Wednesday, May 24, 2017

Stop Over-Engineering

I just watched Greg Young's Build Stuff 2016 Keynote - Stop Over-Engineering, and had a lot of good takeaways.

Your software is only part of an overall business process system.  You don't have to solve every problem using software.  Definitely not early on, and typically not ever.  Why wouldn't you try to solve all the problems?  Because the cost benefit tradeoff doesn't make sense.  Many tasks are less expensive for humans to do than to try to automate.  Instead of trying to handle every edge case, regardless of how infrequently it might be encountered, focus on handling the happy path, and detecting when the user has gone off the happy path.  When that happens, hand it off to humans.
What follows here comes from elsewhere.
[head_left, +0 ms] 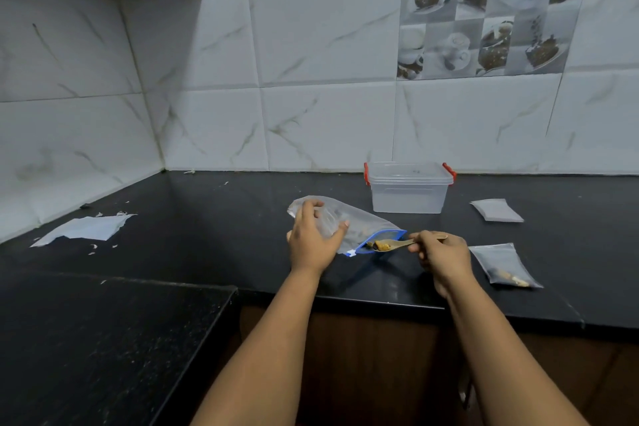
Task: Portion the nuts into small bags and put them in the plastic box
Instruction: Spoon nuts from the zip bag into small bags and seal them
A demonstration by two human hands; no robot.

How do you know what is the happy path?  He used the analogy, "Stop watering the weeds in your life and start watering the flowers".  How do you know where the flowers are? Data.

This is where a distinction was made between brown-field projects and green-field projects.  Brown-field projects have the advantage of usage data.  You can see which features are used the most and how they are used.  So it is easer to make data-driven decisions about where to invest effort.

He gave an example of an invoicing app.  If you try to capture all the requirements for an invoicing system, you will be in endless meetings.  This struck a chord with me, because in a past job, I worked on a brownfield project in the consumer financial sector, and I had exactly this same experience.  In Greg's case, after 2 weeks of meetings, they decided to stop capturing exhaustive requirements, and instead, look at the past year's worth of actual invoices.  Then the domain experts were simply asked to classify the invoices wrt whether they were on the happy path or not, and how to detect getting outside the happy path.  In one day, they were able to implement a solution that solved 60-70% of the previous year's invoices.  Then they looked at the next most common case (15%) and solved that the next day.  And the next (6%).  After 2 weeks they got to 99%, and then they stopped.  They had reached the point of diminishing returns on investment.  That project had been budgeted to take 9 months.  Don't spend 4 days of modeling to automate a task that takes a human 5 minutes of work once a year!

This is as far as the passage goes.